§ **DATASET ENTRIES**
►
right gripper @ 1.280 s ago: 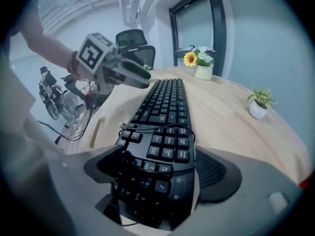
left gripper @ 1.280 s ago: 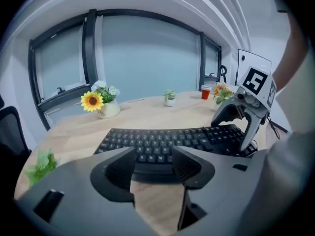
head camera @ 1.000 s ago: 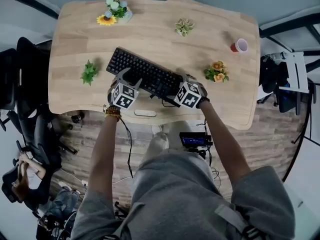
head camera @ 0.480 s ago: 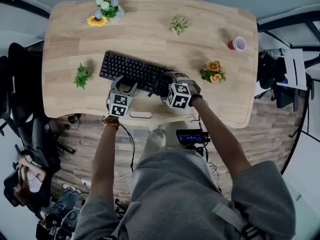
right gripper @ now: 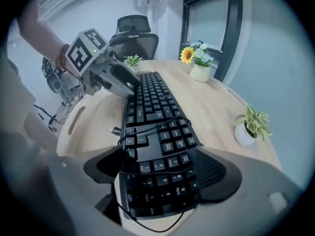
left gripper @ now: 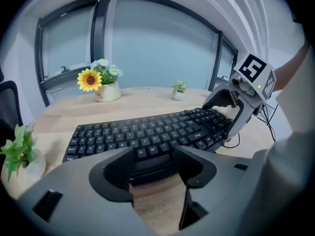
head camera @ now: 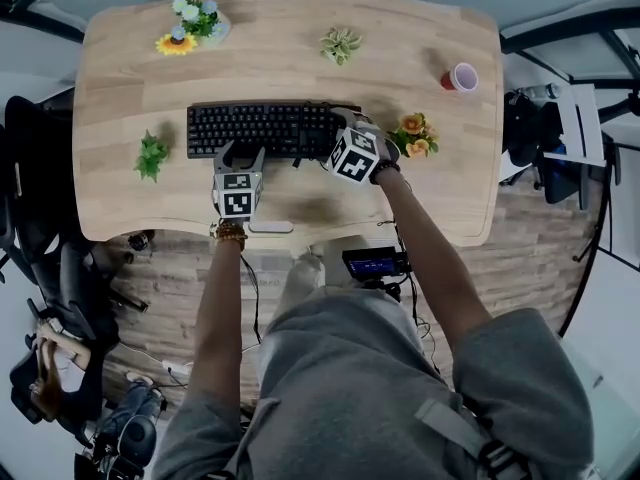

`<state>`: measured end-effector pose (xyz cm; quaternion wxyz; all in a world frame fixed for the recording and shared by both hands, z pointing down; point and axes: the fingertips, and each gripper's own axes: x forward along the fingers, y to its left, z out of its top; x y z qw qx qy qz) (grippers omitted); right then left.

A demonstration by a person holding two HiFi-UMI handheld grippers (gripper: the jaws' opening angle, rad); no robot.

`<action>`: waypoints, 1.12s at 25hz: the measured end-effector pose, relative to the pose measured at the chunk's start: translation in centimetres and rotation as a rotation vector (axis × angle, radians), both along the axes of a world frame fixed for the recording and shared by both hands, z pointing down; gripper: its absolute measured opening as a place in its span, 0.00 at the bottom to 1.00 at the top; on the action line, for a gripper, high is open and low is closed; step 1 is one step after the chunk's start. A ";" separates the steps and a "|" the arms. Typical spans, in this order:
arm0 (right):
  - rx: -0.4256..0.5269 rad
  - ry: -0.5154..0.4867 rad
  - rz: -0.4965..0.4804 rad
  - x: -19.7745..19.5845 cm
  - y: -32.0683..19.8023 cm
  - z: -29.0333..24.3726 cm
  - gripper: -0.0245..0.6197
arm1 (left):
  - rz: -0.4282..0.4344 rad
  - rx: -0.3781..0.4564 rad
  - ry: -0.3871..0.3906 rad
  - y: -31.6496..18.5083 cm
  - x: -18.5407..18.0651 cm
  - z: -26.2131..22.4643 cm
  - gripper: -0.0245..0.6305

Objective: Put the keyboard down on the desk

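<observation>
The black keyboard (head camera: 262, 128) lies across the middle of the wooden desk (head camera: 130, 88), parallel to its front edge. My right gripper (head camera: 337, 132) is shut on the keyboard's right end; in the right gripper view the number pad (right gripper: 157, 173) sits between its jaws. A black cable (right gripper: 147, 127) is draped over the keys. My left gripper (head camera: 240, 153) is open at the keyboard's front edge. In the left gripper view the keyboard (left gripper: 147, 132) runs just past the left gripper's tips (left gripper: 152, 163), with bare wood between the jaws.
A sunflower pot (head camera: 190, 23) stands at the back left, a small green plant (head camera: 150, 155) at the left, a succulent (head camera: 340, 45) at the back, and orange flowers (head camera: 412, 135) next to the right gripper. A red cup (head camera: 460, 76) is at the right. Office chairs (head camera: 30, 218) stand left of the desk.
The keyboard has turned from a slant to square with the desk's front edge and moved farther in. The left gripper now stands just off its front edge.
</observation>
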<state>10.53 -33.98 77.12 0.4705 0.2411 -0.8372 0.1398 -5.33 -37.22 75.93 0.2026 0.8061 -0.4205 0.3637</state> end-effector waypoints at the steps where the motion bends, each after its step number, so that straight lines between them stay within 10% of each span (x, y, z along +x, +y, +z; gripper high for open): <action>1: 0.005 -0.005 0.005 0.0 0.0 0.0 0.78 | -0.002 -0.001 -0.006 0.0 0.0 0.0 0.43; 9: 0.073 -0.172 0.163 -0.3 -0.9 -4.2 0.77 | -0.040 0.060 -0.009 0.3 0.2 -3.5 0.43; 28: 0.505 -0.402 0.276 -4.6 0.3 -25.7 0.77 | -0.018 0.532 0.176 1.7 3.3 -26.0 0.43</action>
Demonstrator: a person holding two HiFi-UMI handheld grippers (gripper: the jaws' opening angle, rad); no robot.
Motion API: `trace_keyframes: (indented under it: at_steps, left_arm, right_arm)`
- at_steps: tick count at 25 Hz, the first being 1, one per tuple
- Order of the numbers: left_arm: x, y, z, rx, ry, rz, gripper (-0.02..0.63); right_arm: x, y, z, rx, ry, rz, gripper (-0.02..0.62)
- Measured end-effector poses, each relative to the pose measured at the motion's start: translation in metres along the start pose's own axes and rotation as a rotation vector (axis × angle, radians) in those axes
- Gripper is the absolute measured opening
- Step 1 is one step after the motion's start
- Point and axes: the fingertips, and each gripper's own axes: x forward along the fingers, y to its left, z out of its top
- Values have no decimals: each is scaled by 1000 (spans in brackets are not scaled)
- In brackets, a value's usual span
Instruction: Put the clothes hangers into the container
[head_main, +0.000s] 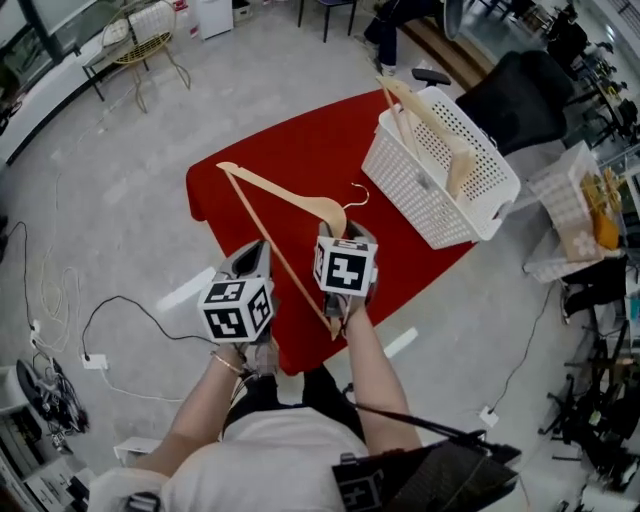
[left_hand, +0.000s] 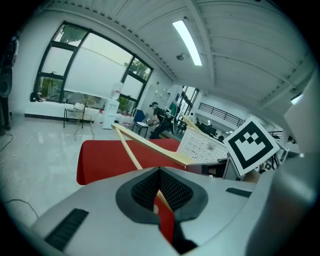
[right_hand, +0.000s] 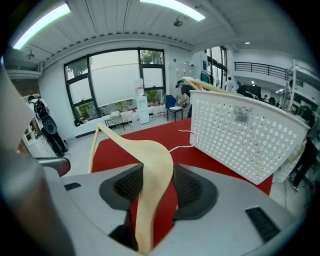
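A wooden hanger (head_main: 285, 193) with a metal hook hangs over the red table (head_main: 300, 140), carried by both grippers. My left gripper (head_main: 258, 250) is shut on its thin bottom bar (left_hand: 131, 152), which runs between the dark pads (left_hand: 145, 190). My right gripper (head_main: 350, 235) is shut on the broad shoulder arm (right_hand: 150, 160), just behind the hook (right_hand: 187, 140). The white perforated basket (head_main: 400, 180) stands on the table's right corner with other wooden hangers (head_main: 430, 115) sticking out of it. Both gripper views show it ahead, the basket (left_hand: 202, 147) to the left gripper's right and the basket (right_hand: 240, 135) close at the right.
A black office chair (head_main: 520, 95) stands behind the basket. A second light crate (head_main: 575, 215) with things in it sits at the far right. Cables (head_main: 110, 320) trail over the floor at the left. A wire chair (head_main: 150, 30) stands at the top left.
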Motion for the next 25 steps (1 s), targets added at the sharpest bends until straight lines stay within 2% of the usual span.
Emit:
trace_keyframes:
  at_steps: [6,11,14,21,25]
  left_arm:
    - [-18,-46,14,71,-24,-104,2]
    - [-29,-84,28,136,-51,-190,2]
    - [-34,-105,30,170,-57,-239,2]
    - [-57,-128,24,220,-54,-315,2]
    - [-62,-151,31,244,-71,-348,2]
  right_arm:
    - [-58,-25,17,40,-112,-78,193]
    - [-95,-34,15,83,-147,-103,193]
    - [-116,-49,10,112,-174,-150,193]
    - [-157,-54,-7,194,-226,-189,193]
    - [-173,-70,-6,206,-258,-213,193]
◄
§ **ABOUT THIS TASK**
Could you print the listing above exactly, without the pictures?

§ **WRITTEN SOLUTION**
right gripper @ 1.280 s ago: 
left gripper @ 1.280 s ago: 
head camera @ 1.000 s ago: 
head camera @ 0.480 s ago: 
right gripper @ now: 
left gripper @ now: 
head camera @ now: 

`<state>`: measured end-effector pose (xyz cm; quaternion wxyz; all in a world frame fixed for the recording and shared by both hands, z pointing down; point and axes: the fingertips, and each gripper's own axes: x forward along the fingers, y to its left, z out of its top; x y z qw qx qy qz) (grippers omitted); right then left.

A demonstration by a person holding two HiFi-UMI handheld grippers (gripper: the jaws' opening angle, rad); no robot.

`<action>`: waypoints, 1.12s at 25hz: the measured end-effector pose, relative to the pose measured at the chunk's start: translation in centimetres and rotation as a rotation vector (axis × angle, radians), both along the axes of a world frame fixed for the recording and shared by both hands, z pointing down; gripper: its absolute measured opening as a place in its span, 0.00 at the bottom to 1.00 at the top; on the action line, for a gripper, high is open and low is closed; step 1 is one step after the chunk's start. A ";" separates the steps and a "|" the arms. Typical spans, in this order:
arm0 (right):
  - rx: -0.4256..0.5269 rad
  - ry: -0.5154..0.4867 rad
  - rz: -0.4965..0.4804 rad
  - x: -19.7745..19.5845 cm
  - y: -32.0683..19.8023 cm
  - z: -29.0333..24.3726 cm
  - gripper: -0.0245..0.6197
arm1 (left):
  - rz: -0.4282..0.4344 rad
  - rx: -0.3781..0.4564 rad
  - ry: -0.3871..0.3906 rad
  - y: -31.6496..18.5083 cm
  - x: -18.5407..18.0651 cm
  - z: -26.2131..22.4643 cm
  - gripper: -0.0245..0.6305

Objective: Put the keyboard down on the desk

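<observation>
The black keyboard (head camera: 262, 128) lies across the middle of the wooden desk (head camera: 130, 88), parallel to its front edge. My right gripper (head camera: 337, 132) is shut on the keyboard's right end; in the right gripper view the number pad (right gripper: 157, 173) sits between its jaws. A black cable (right gripper: 147, 127) is draped over the keys. My left gripper (head camera: 240, 153) is open at the keyboard's front edge. In the left gripper view the keyboard (left gripper: 147, 132) runs just past the left gripper's tips (left gripper: 152, 163), with bare wood between the jaws.
A sunflower pot (head camera: 190, 23) stands at the back left, a small green plant (head camera: 150, 155) at the left, a succulent (head camera: 340, 45) at the back, and orange flowers (head camera: 412, 135) next to the right gripper. A red cup (head camera: 460, 76) is at the right. Office chairs (head camera: 30, 218) stand left of the desk.
The keyboard has turned from a slant to square with the desk's front edge and moved farther in. The left gripper now stands just off its front edge.
</observation>
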<state>10.53 -33.98 77.12 0.4705 0.2411 -0.8372 0.1398 -5.33 -37.22 75.93 0.2026 0.8061 -0.4205 0.3637</state> end-effector waypoints at the steps where the motion bends, each after its step number, so that straight lines between them stay within 10% of each span (x, y, z along +x, +y, +z; gripper high for open): <action>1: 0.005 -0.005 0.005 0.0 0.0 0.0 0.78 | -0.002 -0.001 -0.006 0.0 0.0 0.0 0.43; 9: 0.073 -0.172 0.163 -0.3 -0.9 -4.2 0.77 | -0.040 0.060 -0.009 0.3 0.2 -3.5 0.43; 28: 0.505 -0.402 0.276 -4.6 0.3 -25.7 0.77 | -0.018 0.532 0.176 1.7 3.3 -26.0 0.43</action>
Demonstrator: a person holding two HiFi-UMI handheld grippers (gripper: the jaws' opening angle, rad); no robot.
Motion API: `trace_keyframes: (indented under it: at_steps, left_arm, right_arm)`
- at_steps: tick count at 25 Hz, the first being 1, one per tuple
- Order of the numbers: left_arm: x, y, z, rx, ry, rz, gripper (-0.02..0.63); right_arm: x, y, z, rx, ry, rz, gripper (-0.02..0.62)
- Measured end-effector poses, each relative to the pose measured at the motion's start: translation in metres along the start pose's own axes and rotation as a rotation vector (axis × angle, radians) in those axes
- Gripper is the absolute measured opening
- Step 1 is one step after the motion's start
- Point and axes: the fingertips, and each gripper's own axes: x forward along the fingers, y to its left, z out of its top
- Values have no decimals: each is scaled by 1000 (spans in brackets are not scaled)
- In brackets, a value's usual span
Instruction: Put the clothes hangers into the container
[head_main, +0.000s] 
[left_hand, +0.000s] 
[right_hand, +0.000s] 
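A wooden hanger (head_main: 285, 193) with a metal hook hangs over the red table (head_main: 300, 140), carried by both grippers. My left gripper (head_main: 258, 250) is shut on its thin bottom bar (left_hand: 131, 152), which runs between the dark pads (left_hand: 145, 190). My right gripper (head_main: 350, 235) is shut on the broad shoulder arm (right_hand: 150, 160), just behind the hook (right_hand: 187, 140). The white perforated basket (head_main: 400, 180) stands on the table's right corner with other wooden hangers (head_main: 430, 115) sticking out of it. Both gripper views show it ahead, the basket (left_hand: 202, 147) to the left gripper's right and the basket (right_hand: 240, 135) close at the right.
A black office chair (head_main: 520, 95) stands behind the basket. A second light crate (head_main: 575, 215) with things in it sits at the far right. Cables (head_main: 110, 320) trail over the floor at the left. A wire chair (head_main: 150, 30) stands at the top left.
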Motion for the next 25 steps (1 s), targets added at the sharpest bends until straight lines stay within 2% of the usual span.
Emit:
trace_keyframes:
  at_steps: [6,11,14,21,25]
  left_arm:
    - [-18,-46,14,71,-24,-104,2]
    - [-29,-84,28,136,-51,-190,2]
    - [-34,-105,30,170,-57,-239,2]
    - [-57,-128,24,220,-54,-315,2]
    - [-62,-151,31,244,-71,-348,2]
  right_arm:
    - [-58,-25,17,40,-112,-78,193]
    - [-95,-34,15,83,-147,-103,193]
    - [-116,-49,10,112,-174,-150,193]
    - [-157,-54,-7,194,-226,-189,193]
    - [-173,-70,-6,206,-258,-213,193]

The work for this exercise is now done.